Task:
Look through the listing below, and wherever a line has the string "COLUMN", pull it out.

┏━━

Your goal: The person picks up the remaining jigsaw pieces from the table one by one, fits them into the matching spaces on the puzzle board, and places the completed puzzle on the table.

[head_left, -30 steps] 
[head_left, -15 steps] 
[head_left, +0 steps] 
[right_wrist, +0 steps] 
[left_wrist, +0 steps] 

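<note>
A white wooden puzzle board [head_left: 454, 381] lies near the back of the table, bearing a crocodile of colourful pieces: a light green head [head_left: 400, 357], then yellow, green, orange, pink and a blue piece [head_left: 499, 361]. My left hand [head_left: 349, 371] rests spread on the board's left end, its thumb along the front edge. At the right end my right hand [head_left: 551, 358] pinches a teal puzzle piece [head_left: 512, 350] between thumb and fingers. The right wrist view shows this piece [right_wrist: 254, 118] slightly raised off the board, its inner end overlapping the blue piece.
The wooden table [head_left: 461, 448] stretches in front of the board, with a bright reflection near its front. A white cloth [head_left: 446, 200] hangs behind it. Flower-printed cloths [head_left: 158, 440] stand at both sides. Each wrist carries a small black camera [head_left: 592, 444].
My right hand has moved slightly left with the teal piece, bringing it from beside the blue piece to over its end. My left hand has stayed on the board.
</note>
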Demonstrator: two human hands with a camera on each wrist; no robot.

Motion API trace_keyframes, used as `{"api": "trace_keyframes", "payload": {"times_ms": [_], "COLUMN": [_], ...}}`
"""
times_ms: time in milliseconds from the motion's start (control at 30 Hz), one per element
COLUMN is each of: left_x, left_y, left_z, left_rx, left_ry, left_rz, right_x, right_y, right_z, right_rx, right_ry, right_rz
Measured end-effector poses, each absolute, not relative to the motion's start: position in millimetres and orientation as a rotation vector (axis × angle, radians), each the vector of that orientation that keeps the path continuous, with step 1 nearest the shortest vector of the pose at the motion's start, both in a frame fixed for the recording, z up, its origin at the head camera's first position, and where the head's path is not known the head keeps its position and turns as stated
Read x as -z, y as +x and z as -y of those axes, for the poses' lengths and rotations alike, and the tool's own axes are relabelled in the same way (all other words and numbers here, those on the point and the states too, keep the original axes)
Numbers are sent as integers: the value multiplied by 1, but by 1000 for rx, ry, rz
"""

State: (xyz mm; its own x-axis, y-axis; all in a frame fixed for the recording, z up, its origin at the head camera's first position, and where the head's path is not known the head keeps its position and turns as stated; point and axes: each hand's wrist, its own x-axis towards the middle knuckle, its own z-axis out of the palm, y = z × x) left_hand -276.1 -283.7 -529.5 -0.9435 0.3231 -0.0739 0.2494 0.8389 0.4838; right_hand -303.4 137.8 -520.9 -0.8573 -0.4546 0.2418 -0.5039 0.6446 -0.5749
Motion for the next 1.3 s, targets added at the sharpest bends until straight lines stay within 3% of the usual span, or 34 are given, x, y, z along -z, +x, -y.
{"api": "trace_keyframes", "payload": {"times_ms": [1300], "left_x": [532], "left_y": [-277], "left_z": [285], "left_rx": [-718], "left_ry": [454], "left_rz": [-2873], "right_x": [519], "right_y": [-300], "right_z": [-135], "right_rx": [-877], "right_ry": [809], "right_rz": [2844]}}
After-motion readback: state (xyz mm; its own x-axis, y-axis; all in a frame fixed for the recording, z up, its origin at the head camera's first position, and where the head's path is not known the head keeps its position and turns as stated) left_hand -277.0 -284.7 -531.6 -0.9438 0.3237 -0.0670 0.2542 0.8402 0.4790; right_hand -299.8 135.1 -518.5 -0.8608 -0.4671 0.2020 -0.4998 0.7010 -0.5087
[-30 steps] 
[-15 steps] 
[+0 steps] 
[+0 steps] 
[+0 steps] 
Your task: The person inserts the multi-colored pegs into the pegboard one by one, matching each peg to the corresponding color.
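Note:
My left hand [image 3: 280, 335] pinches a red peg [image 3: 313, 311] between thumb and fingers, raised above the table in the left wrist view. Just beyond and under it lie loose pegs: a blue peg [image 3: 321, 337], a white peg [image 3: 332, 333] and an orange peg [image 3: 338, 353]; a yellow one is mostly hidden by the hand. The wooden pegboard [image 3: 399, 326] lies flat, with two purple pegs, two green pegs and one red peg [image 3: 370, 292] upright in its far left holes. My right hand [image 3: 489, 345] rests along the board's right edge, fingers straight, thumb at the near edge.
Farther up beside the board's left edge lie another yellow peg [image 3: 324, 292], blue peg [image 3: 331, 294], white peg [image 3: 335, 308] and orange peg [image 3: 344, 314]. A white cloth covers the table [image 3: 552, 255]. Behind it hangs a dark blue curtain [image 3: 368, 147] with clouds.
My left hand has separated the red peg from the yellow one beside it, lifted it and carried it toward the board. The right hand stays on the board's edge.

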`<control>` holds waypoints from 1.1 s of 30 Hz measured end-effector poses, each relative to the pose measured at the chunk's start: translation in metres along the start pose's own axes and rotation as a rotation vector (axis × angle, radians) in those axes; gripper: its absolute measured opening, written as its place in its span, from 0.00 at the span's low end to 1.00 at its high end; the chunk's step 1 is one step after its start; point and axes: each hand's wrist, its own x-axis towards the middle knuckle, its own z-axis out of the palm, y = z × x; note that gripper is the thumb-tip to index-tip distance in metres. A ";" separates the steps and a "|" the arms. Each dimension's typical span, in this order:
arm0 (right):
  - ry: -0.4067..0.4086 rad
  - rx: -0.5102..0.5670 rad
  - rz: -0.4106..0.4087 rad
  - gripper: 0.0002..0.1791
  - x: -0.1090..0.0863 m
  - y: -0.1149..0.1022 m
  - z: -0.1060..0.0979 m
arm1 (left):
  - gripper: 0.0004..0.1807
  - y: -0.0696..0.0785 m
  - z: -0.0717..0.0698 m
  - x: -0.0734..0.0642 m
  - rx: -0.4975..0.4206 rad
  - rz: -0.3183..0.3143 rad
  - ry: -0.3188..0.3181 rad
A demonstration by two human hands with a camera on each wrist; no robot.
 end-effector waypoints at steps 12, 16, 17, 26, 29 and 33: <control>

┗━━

Exercise response:
Motion API trace_keyframes, used as `{"api": "trace_keyframes", "payload": {"times_ms": [_], "COLUMN": [_], ...}}`
COLUMN is each of: left_x, left_y, left_z, left_rx, left_ry, left_rz, right_x, right_y, right_z, right_rx, right_ry, right_rz

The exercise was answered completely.